## What you should do:
Lines with the string "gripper" must each be copied from the listing.

======== Data section

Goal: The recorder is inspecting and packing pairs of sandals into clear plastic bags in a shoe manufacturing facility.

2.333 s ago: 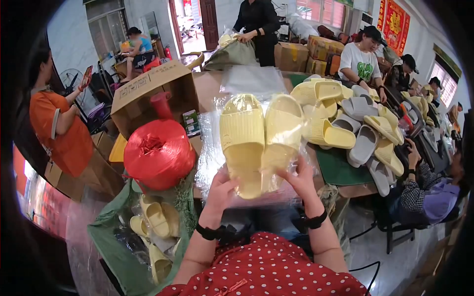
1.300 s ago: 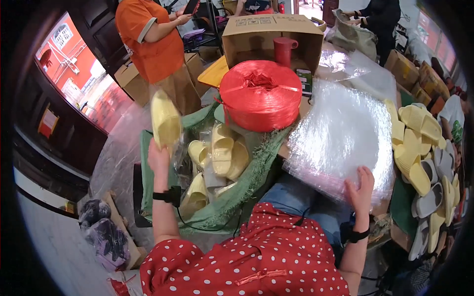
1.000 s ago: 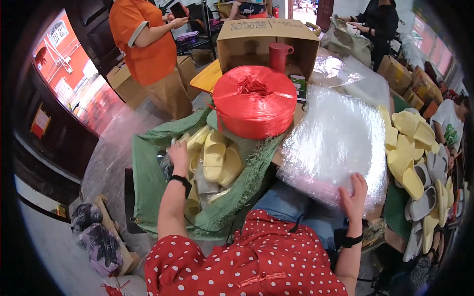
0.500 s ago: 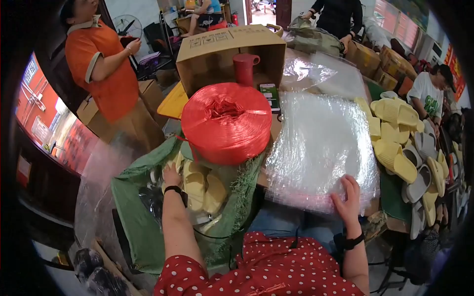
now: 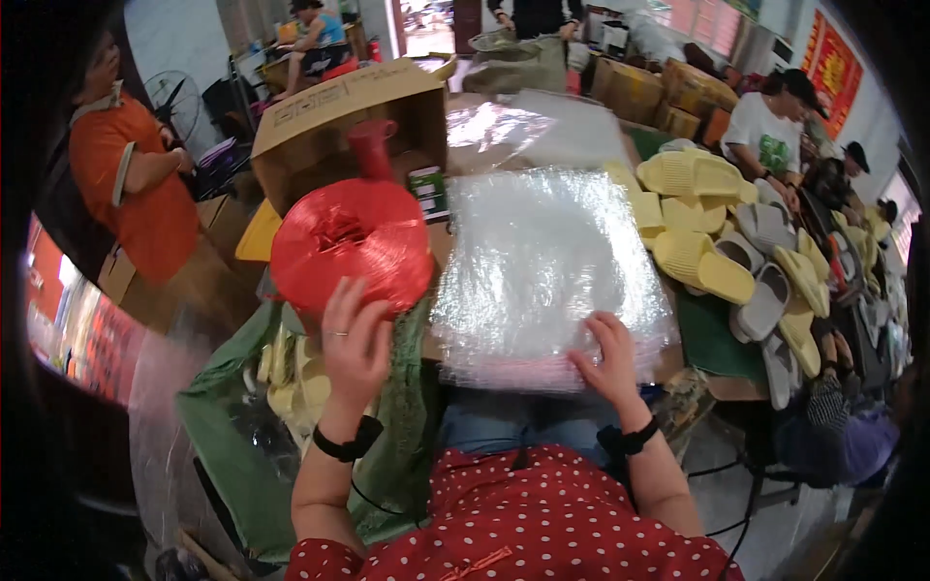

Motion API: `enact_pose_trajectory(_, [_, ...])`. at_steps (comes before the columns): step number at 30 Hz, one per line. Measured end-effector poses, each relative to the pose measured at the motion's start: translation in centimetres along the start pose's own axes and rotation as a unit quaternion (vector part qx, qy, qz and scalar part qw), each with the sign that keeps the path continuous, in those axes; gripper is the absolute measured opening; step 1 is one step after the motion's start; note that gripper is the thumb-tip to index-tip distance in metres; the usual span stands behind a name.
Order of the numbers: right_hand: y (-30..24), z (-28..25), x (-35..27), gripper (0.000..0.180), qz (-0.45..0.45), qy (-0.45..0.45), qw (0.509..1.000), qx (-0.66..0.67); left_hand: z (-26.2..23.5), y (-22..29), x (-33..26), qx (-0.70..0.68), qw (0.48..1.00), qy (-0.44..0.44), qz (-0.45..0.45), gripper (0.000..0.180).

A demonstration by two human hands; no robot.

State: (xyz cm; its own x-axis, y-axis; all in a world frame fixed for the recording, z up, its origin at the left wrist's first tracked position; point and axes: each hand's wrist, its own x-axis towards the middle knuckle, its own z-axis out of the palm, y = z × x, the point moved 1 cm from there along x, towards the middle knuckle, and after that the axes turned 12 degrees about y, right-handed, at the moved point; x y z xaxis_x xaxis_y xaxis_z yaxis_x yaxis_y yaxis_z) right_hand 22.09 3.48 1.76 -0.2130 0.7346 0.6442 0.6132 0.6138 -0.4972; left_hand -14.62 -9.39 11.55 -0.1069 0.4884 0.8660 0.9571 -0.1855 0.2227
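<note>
My left hand (image 5: 355,344) is raised in front of a large red roll of plastic twine (image 5: 349,247); its fingers are slightly apart and hold nothing. Whether the fingertips touch the roll I cannot tell. My right hand (image 5: 610,363) lies on the front right part of a stack of clear plastic bags (image 5: 533,252), fingers spread. Below my left forearm, a green woven sack (image 5: 228,407) hangs open, with yellow slippers (image 5: 308,392) in it, partly hidden by the arm.
Behind the roll are an open cardboard box (image 5: 334,107), a red mug (image 5: 371,150) and a phone (image 5: 427,194). Yellow and grey slippers (image 5: 702,261) are heaped to the right. A person in orange (image 5: 126,184) stands at left; a person in a white shirt (image 5: 765,131) works at right.
My left hand has come up out of the green sack to the front of the twine roll, empty. My right hand stays on the bags. The view has turned to the right.
</note>
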Motion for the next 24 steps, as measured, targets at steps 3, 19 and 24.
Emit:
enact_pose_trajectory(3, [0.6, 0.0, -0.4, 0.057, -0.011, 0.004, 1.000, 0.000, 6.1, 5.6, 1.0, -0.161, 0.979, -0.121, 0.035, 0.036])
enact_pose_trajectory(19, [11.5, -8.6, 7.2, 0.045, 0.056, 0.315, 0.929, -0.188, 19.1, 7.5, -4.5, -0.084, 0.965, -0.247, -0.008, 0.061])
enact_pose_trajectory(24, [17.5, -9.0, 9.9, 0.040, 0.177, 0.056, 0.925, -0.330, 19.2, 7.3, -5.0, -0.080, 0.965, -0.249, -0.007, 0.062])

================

## Written reply:
Motion API: `enact_pose_trajectory(_, [_, ...])`. at_steps (comes before the columns): step number at 30 Hz, one per line. Measured end-effector poses, each relative to the pose measured at the motion's start: translation in centimetres along the start pose's own axes and rotation as a unit quaternion (vector part qx, qy, qz and scalar part qw), each with the sign that keeps the path continuous, in those axes; gripper is the absolute measured opening; step 1 is one step after the motion's start; note that gripper is the thumb-tip to index-tip distance in metres; the usual span stands behind a name.
Order of the numbers: right_hand: y (-30..24), z (-28..25), x (-35..27), gripper (0.000..0.180), qz (-0.45..0.45), qy (-0.45..0.45), qw (0.509..1.000), qx (-0.66..0.67); left_hand: z (-26.2..23.5), y (-22..29), x (-33..26), qx (-0.70..0.68), qw (0.48..1.00), qy (-0.44..0.44), qz (-0.45..0.45), gripper (0.000..0.180).

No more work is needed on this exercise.